Why We Need More Innovative Pain Therapies

The 2019 US Department of Health and Human Services report, “Pain Management Best Practices Interagency Task Force Report: Updates, Gaps, Inconsistencies, and Recommendations,”[1] made it clear that multimodal and multidisciplinary approaches are the preferred and highest quality treatment for acute and chronic pain conditions, and that there are significant gaps in this approach to pain care. The Center for Innovation in Pain Care (CIPC) was founded in 2020 in recognition of such needs with a special focus on the development and implementation of innovations in pain care using a multidisciplinary, cost-effective, and collaborative approach.
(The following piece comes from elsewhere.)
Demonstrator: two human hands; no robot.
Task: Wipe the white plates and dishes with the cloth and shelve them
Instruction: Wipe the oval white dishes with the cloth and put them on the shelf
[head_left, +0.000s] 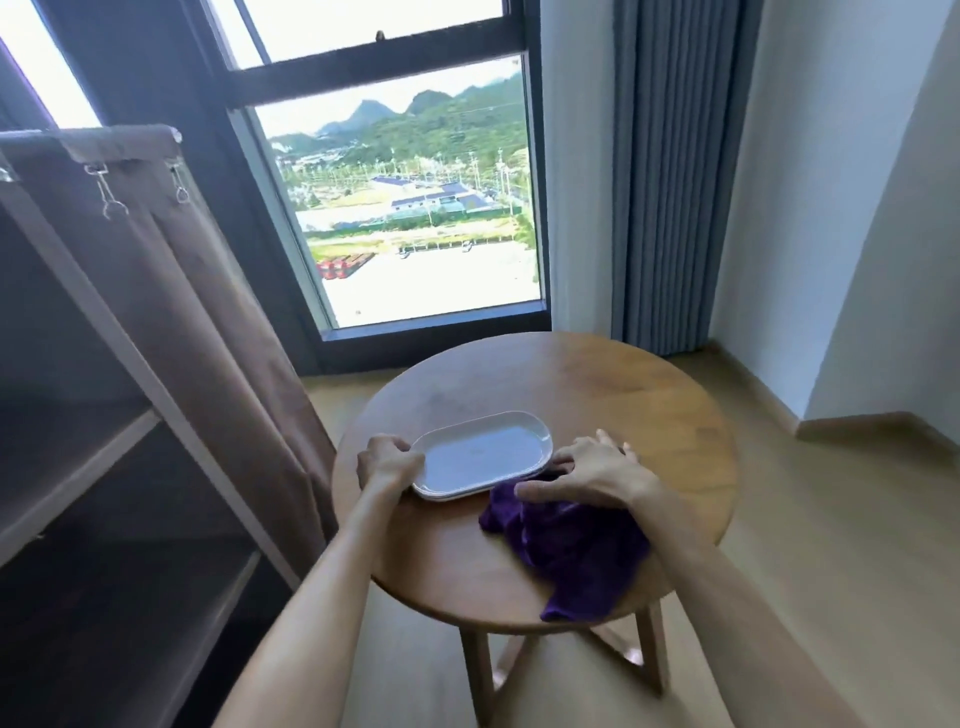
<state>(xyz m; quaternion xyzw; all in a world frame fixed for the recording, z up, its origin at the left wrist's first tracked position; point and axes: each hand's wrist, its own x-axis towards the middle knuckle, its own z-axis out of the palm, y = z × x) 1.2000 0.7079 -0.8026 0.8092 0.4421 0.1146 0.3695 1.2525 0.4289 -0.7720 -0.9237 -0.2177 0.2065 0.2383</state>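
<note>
Left grip (388, 462) curled round the left end of the white oval plates (483, 460), fingers closed on the rim, thumb side toward the camera. Right grip (582, 475) spread and relaxed, fingers straight and splayed, palm down over the upper edge of the purple cloth (571, 545), fingertips just beside the right end of the plates; actual contact with the rim impossible to tell. Plates stacked, at least two rims visible along the near edge, lying flat on the left-centre part of the round wooden worktop (597, 384), long axis running left to right. Cloth crumpled on the near right part of the worktop, touching or slightly tucked under the stack's right corner, one tail draped over the near edge. Both bare forearms reaching in from the bottom of the frame. To the left, an open fabric-covered shelf unit (78, 457) with dark shelves and a brown curtain flap (208, 291) clipped back at its top rail. Beyond the worktop, a tall dark-framed window (410, 208) showing buildings, fields and green hills. Grey-blue curtain (670, 182) hanging at the right of the window, beside a pale wall (831, 208). Light wooden floor (805, 519) beneath, worktop legs (652, 654) visible below the near edge.
</note>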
The CIPC’s establishment was also based on evidence showing that effective pain management requires an integrated healthcare delivery model. Integrative healthcare creates innovation by combining conventional and integrative treatments into coordinated approaches to patient care with a special emphasis on a holistic pathway to health and wellness. This strategy results in treating the patient as a whole person rather than just looking at a singular organ system through a siloed treatment.


[1] HHS, Pain Management Best Practices Interagency Task Force Report: Updates, Gaps, Inconsistencies, and Recommendations, in Pain Management Best Practices Inter-Agency Task Force. 2019, Department of Health and Human Services: Washington DC. p. 1-116.